Thursday, April 06, 2006

momentary lapse of reason

Walking through the park last night I came upon the strangest sight. Tied to the fence rail was one of those little kite string holders and a line of clear string, probably fishing line, extended straight up into the sky. I would not have noticed it except from the direction I was walking, my eye caught the shimmer of sunlight off the clear string like the sun gets caught in a spider’s web, invisible unless the light strikes it just right.

I enjoy kite flying. I think I get it from my dad, who often makes long driving trips for business. A while back he got into the habit of packing a kite in the car and when road-weary, would pull over for a rest-stop and fly the kite for a while. Great stuff.

Curiosity getting the best of me, I wanted to see what was “up there”, so I turned around and saw . . . nothing. Absolutely nothing. I saw a plane fly by, it’s cotton-candy contrail billowing out, but no kite. I looked back to the fence . . . handle, string . . . sky. Someone tied the sky to the fence.

A guy came up behind me with a basket-ball, “See it yet?”

Both of us stood there, staring upward. “I thought that plane was gonna cut the string,” he said.

Then I saw it. Up past the birds. A tiny triangular shape. I could make out black and red.

“Who did that?” I asked, laughing at the marvelous feat.

“I dunno. Some guy put them up there and left ‘em because it was too hard to get them down,” he said.

“Them? You mean there’s more than one?” I turned and looked back up, following the sky-tether as far as I could. Seeing nothing I looked back down to the fence and followed the curve of the posts until I saw another kite-string handle glistening heaven-ward.

Then I saw the second kite . . . and the third. Barely.

Years ago I lived across the highway from the Gala Kite factory. These are the people who make that old standard black kite with white tail and the blood-shot eye-stickers you put on the wings. Naturally they had this large field out behind the factory where (I guess) many test-flights were done. While I had football practice out in those fields, my dad would go around a collect clumps and pieces of string from rejected or failed flights and would take them home. I never really appreciated what he was up to until he produced from the garage this . . . mechanism.
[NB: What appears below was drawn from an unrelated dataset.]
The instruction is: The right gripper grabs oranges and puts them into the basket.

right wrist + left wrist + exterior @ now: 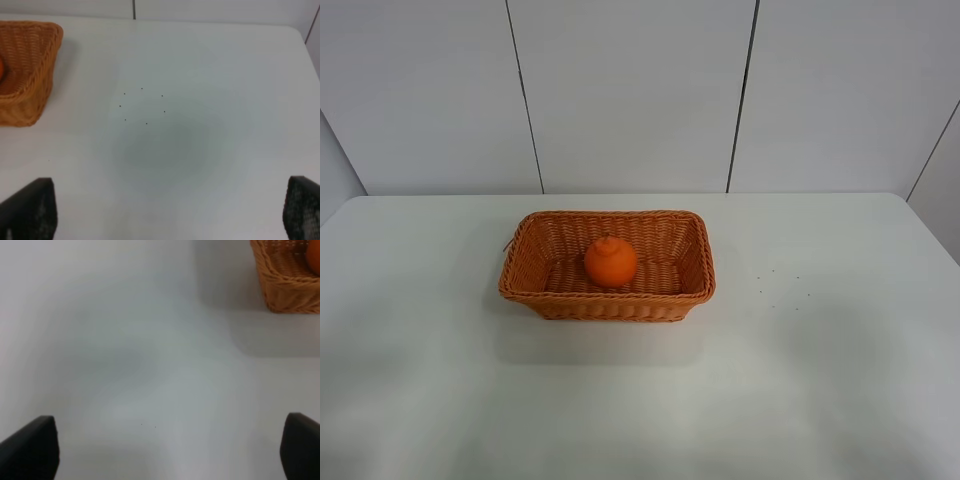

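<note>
The orange (611, 262) sits upright inside the wicker basket (535, 283) in the middle of the white table. Neither arm shows in the high view. In the right wrist view my right gripper (170, 210) is open and empty, its fingertips (30, 207) wide apart over bare table, with the basket (27, 75) off to one side and a sliver of the orange (1, 70) at the frame edge. In the left wrist view my left gripper (170, 450) is open and empty, with a corner of the basket (285, 282) and a bit of the orange (315, 260) far off.
The white table (820, 380) stands against a pale panelled wall (630, 90). A few small dark dots (778, 285) mark the tabletop right of the basket; they also show in the right wrist view (142, 105).
</note>
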Controlling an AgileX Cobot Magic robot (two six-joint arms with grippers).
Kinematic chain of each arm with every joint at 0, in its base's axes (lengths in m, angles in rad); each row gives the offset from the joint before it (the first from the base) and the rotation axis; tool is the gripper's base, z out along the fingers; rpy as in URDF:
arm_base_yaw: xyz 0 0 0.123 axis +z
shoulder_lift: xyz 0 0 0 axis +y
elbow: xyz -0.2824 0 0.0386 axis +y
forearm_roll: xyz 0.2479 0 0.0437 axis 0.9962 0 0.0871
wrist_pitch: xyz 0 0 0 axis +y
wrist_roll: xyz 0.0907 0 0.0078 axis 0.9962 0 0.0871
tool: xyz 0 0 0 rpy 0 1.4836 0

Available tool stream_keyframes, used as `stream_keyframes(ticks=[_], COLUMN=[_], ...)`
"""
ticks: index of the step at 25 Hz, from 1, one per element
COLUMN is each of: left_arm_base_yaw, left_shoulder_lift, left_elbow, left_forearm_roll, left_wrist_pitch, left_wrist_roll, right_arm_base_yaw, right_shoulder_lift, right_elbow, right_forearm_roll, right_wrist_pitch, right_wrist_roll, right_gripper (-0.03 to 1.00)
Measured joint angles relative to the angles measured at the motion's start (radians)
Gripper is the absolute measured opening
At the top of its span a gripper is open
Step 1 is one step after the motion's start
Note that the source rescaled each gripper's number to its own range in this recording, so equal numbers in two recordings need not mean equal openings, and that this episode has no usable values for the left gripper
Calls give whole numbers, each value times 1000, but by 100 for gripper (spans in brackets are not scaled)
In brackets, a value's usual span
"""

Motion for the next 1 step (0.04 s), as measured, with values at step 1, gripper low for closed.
stream_keyframes(ticks=[1], left_arm_base_yaw=[0], left_shoulder_lift=[0], left_elbow=[0], left_forearm_roll=[0], left_wrist_pitch=[0], left_wrist_roll=[0], right_arm_base_yaw=[0], right_shoulder_lift=[0], right_elbow=[0], right_forearm_roll=[0], right_wrist_pitch=[0], right_wrist_roll=[0], right_gripper=[100])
I don’t think it was any higher than my knee, but it was a wood frame with a spool in the middle and a crank on the end. The frame extended out to one side, so you could anchor it with your foot, and the spool was wound with string. Lots of string.

We went kite-flying.

I remember him getting that kite up so high that it disappeared. And I remember imagining with him what would happen if it fell . . . and where it would fall . . . and all kinds of things. And I remember at the end of the flight, how he brought that kite in, foot on the anchor and turning the crank, spooling the line back in. The kite made it’s only journey—I couldn’t believe how torn up it was.

I never got to talk to the pilot of the three kites, nor the basket-ball dude. On the way down to the park I did talk to one person, and will simply report that I forgot how difficult witnessing to homeless people can be. They have a lot of time on their hands. And they get a lot of street ministry. Put together “lots of ministry” and “lots of time”, a person can reason their way into some really bad theology. I was not going to argue with the guy, but emphasized the need for repentance and to fear the one who can send the soul to hell (he seemed to know a great deal of scripture). But at times I felt like I was talking to two different people . . . and probably was.

Anyway, I was walking back to the church along the sidewalk, looking up and the sky, trying to find those kites, or a kite . . . any kite. I walked about a block, head tilted back, staring upward. Then it hit me. I started laughing out loud because I remember in downtown Houston, those “crazy” people would walk through downtown, staring up at nothing, mouth hanging open. Occasionally, someone would get curious and follow their gaze, but shrug and go on their way. I figured I must have looked like a loon walking along the sidewalk, staring up and who knows what. That’s why I was laughing. Then I realized how much crazier I must look, walking along the sidewalk, staring and laughing uproariously . . .

I would have really liked to talked to more people about heaven, and point their gaze upward to Jesus.